El mismo lente tomó desde lo alto una
foto del desayuno dominical en el jardín de la casa de Echegaray, mi hermano y yo
en pijama contrastamos con el pasto verde, el amarillo del jugo de naranja
recién exprimido y los platos negro y blanco de las enfrijoladas recién hechas
en el comal por María antes de irse a pasear con Carmen a Tacuba. La debe haber
tomado mi padre en pijama morada al terminar su desayuno de la ventana de la
sala de televisión en el primer piso.
Tengo dos instantáneas de una Polaroid:
en una aparezco con mi hermano y Clouseau, el French Puddle; yo llevo un
sombrero antiguo de mi colección y los lentes oscuros cuadrados blancos que mi
madre usaba en los sesenta y me regaló para jugar, el perro gris también trae
lentes y mi hermano finge cantar con su saco de lana gris y la boina que mi padre
usaba cuando le quitaba el capote a su Mustang rojo 1966 y nos llevaba a pasear.
La otra la tomó Sergio, mi primo segundo, y en ella estoy yo sola despidiéndome
de la infancia. Veo mi pelo largo y lacio y recuerdo cómo lo solté con coquetearía
deseando que el fotógrafo lo admirara. Roland Barthes denominó punctum a
ese detalle que posee una fotografía que pincha e inocula en quien la observa
una reconsideración emocional de lo que ha visto.
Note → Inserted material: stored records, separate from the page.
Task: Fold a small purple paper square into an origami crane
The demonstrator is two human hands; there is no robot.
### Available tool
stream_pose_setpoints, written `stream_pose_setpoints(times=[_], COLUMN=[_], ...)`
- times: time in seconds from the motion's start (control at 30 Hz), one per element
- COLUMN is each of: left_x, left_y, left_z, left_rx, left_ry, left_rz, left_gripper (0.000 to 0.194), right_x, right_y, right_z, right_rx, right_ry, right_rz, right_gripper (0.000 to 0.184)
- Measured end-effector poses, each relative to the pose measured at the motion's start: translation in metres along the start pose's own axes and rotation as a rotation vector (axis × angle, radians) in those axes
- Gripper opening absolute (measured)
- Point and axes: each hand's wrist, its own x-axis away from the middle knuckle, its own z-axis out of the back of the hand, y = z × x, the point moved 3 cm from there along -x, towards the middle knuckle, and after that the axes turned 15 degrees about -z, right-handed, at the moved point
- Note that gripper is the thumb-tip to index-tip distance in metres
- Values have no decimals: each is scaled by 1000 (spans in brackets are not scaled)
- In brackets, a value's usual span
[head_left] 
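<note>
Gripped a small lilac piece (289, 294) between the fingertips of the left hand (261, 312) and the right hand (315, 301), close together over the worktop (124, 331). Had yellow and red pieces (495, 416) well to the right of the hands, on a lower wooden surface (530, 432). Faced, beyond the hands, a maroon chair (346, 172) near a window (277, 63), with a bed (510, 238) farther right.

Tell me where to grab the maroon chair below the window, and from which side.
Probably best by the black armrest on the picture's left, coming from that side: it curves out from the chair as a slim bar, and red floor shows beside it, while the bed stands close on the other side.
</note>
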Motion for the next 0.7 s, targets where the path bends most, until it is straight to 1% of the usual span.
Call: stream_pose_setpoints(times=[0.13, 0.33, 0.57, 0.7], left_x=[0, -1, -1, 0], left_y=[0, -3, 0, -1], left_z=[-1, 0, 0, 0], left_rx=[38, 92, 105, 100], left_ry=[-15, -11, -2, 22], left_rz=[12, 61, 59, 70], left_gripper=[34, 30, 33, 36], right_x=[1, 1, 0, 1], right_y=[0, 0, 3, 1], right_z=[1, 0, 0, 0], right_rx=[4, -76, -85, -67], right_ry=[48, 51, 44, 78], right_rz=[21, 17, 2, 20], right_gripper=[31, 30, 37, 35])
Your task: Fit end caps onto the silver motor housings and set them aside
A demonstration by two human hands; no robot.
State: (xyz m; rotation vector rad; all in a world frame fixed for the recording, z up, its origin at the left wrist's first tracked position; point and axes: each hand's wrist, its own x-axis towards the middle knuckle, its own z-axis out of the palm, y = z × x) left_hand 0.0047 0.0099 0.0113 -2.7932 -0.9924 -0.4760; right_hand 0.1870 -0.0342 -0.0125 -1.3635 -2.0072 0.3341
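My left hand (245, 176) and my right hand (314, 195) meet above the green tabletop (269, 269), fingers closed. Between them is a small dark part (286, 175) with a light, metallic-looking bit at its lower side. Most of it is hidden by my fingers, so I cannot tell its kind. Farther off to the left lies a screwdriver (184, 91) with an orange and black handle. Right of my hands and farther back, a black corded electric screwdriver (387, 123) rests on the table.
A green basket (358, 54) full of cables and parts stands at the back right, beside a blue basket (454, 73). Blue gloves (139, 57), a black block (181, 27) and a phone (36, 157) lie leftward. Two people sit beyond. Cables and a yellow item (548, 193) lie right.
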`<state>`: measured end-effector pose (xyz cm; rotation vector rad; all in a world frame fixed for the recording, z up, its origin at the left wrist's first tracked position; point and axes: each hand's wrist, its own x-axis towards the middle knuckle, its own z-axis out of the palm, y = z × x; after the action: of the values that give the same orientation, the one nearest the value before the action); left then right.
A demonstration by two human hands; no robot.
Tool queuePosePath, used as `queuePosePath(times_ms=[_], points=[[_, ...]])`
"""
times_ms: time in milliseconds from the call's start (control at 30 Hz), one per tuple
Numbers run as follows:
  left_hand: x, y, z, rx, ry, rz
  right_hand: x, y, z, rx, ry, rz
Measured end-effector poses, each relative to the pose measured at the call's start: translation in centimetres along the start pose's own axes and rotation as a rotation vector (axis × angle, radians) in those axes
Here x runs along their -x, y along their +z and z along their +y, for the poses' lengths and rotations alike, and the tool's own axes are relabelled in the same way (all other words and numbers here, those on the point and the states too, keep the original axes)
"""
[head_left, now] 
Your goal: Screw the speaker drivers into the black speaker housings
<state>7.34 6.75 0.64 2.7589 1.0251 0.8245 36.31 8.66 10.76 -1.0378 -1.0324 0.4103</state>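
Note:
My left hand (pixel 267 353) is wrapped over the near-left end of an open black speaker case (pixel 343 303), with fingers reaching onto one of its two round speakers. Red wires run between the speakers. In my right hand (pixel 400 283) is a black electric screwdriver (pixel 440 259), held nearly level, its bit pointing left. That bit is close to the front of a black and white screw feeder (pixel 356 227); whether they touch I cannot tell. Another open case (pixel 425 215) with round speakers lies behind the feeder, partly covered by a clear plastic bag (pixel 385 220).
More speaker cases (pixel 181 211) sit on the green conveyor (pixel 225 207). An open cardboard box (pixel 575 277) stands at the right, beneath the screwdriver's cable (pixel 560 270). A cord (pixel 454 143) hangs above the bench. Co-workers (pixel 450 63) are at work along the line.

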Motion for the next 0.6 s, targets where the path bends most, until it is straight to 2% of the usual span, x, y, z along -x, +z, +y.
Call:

Me pregunto cuándo me sobrepasó el explosivo
desarrollo tecnológico. Apenas pude darme cuenta de las desventajas digitales y
la baja calidad de sus impresiones, cuando la obsolescencia ya había borrado de
mi memoria emotiva los detalles de escenas capturadas en alta definición. No sé
qué se llevó, pero al menos conservo mi infancia.
*Los Cazares son la fritura de maíz enchilada que comían todos los niños en esa época en la Ciudad de México durante el recreo, los vendían en las tienditas, cafeterías y tiendas cooperativas de las escuelas al igual que el chile marca Miguelito cuya presentación aún se vende en polvo o líquido. Lo mejor era combinar ambos con la fritura. En la cafetería de la Academia Maddox, donde yo estudiaba, también había salsa verde preparada al momento. Los Cazares con salsa verde también son una delicia.